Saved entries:
********

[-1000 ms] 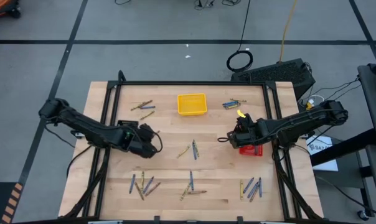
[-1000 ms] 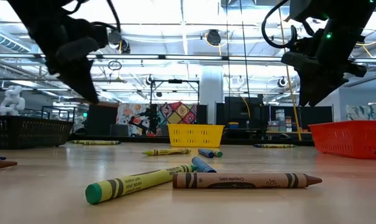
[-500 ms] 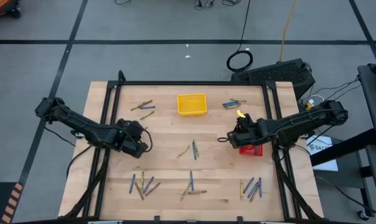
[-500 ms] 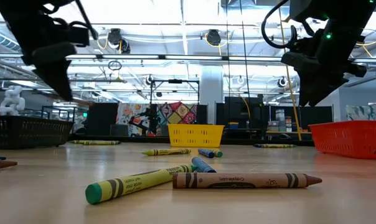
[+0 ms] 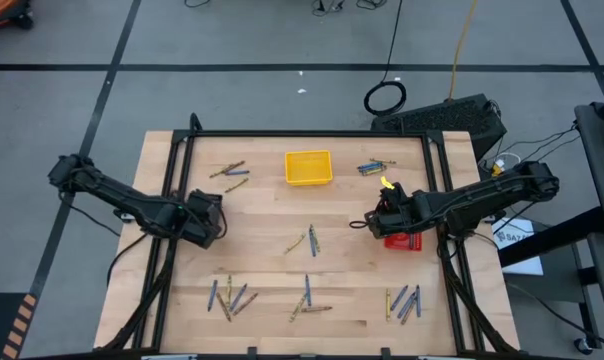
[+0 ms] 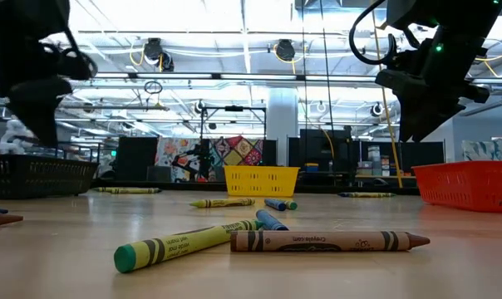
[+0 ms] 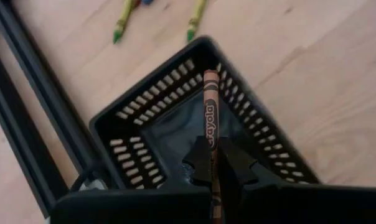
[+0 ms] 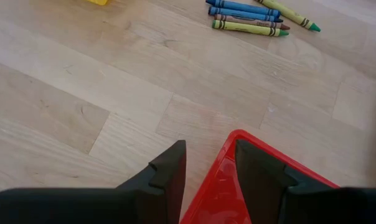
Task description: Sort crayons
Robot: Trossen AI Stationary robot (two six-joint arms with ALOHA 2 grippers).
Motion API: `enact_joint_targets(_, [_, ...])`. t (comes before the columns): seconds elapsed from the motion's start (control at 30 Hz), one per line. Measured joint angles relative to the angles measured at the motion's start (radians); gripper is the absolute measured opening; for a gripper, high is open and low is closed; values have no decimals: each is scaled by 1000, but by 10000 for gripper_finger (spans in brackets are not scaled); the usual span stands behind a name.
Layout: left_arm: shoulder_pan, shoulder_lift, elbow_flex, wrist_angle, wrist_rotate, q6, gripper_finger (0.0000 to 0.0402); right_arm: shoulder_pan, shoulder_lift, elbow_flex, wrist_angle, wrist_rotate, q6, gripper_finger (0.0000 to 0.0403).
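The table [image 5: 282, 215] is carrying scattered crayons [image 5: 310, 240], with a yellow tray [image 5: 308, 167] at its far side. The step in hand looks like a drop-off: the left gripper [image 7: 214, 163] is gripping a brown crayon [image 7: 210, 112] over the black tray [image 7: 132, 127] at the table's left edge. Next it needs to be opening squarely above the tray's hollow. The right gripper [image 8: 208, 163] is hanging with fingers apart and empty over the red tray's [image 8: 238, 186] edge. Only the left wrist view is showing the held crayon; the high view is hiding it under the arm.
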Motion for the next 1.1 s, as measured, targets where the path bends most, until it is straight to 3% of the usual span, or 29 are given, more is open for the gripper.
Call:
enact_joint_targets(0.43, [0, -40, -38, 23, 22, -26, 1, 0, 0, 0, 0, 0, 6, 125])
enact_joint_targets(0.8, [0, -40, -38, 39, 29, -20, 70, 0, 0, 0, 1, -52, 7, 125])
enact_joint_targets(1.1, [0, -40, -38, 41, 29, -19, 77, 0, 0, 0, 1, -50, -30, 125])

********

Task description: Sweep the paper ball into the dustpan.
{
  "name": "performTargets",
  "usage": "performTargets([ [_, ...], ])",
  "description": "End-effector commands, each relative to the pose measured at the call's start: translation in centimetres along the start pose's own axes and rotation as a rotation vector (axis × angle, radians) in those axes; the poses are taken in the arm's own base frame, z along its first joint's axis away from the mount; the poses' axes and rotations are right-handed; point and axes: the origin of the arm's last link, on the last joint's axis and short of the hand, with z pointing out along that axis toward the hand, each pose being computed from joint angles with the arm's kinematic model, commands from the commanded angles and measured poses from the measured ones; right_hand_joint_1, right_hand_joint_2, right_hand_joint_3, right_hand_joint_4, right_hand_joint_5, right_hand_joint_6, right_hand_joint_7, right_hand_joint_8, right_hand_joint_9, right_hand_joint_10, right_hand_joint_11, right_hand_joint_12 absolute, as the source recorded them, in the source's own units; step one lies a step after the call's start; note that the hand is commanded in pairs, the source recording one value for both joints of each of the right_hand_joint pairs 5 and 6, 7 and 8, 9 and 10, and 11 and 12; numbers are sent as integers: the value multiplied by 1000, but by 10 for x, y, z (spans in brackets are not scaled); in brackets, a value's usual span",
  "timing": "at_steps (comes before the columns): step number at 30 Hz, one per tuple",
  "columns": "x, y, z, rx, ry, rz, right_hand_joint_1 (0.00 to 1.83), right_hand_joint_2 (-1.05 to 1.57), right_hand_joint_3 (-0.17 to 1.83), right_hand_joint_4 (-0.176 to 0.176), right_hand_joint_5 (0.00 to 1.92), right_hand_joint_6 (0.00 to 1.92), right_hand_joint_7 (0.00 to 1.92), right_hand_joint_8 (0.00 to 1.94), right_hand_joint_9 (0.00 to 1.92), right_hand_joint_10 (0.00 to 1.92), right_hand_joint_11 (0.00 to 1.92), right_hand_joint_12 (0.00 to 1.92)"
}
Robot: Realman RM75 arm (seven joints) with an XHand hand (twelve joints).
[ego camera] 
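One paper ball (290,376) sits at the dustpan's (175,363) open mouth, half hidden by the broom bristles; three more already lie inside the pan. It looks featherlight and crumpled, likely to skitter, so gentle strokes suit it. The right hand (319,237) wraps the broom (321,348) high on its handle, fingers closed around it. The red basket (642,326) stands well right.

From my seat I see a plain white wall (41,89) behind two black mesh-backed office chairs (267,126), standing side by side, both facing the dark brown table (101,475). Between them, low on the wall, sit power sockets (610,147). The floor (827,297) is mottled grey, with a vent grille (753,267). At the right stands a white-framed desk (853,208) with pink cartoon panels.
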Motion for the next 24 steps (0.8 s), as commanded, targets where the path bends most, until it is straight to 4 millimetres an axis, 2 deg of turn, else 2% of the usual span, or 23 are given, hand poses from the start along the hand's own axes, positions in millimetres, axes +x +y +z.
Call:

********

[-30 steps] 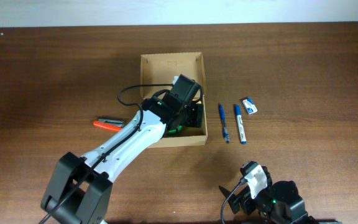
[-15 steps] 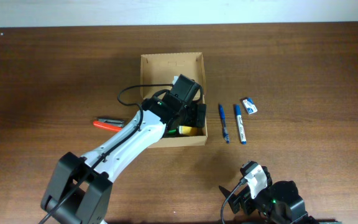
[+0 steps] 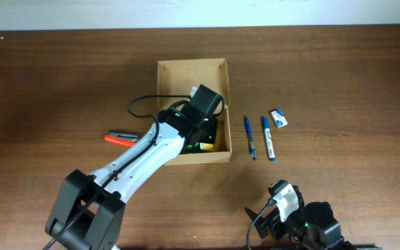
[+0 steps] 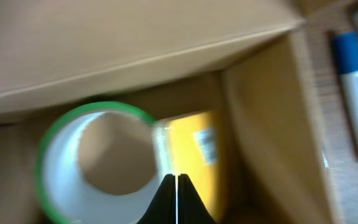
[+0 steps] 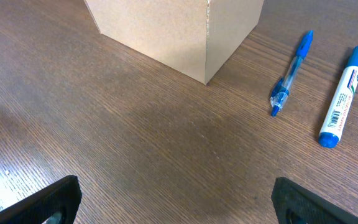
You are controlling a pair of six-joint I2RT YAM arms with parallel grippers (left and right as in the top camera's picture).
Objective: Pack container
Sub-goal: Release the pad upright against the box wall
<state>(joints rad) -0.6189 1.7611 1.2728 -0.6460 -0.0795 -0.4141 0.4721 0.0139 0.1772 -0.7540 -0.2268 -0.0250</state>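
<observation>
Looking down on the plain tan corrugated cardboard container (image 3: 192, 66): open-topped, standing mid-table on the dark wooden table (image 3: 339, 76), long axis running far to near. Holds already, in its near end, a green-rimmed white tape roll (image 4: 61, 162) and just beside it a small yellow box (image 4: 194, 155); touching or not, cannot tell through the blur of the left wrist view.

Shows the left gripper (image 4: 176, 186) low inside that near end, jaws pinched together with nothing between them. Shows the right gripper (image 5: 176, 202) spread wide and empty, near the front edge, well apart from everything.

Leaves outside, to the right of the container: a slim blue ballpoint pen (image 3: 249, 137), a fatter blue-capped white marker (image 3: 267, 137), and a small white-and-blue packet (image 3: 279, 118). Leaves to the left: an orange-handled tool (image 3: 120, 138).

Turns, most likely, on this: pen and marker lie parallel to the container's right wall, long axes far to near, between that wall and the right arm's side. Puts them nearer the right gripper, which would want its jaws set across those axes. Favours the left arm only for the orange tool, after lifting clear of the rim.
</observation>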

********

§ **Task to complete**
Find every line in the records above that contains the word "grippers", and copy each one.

§ **Written answer**
Robot: Trossen AI Stationary robot (two six-joint arms with ALOHA 2 grippers).
You are controlling a pair of six-joint I2RT YAM arms with parallel grippers (left and right as in the top camera's picture).

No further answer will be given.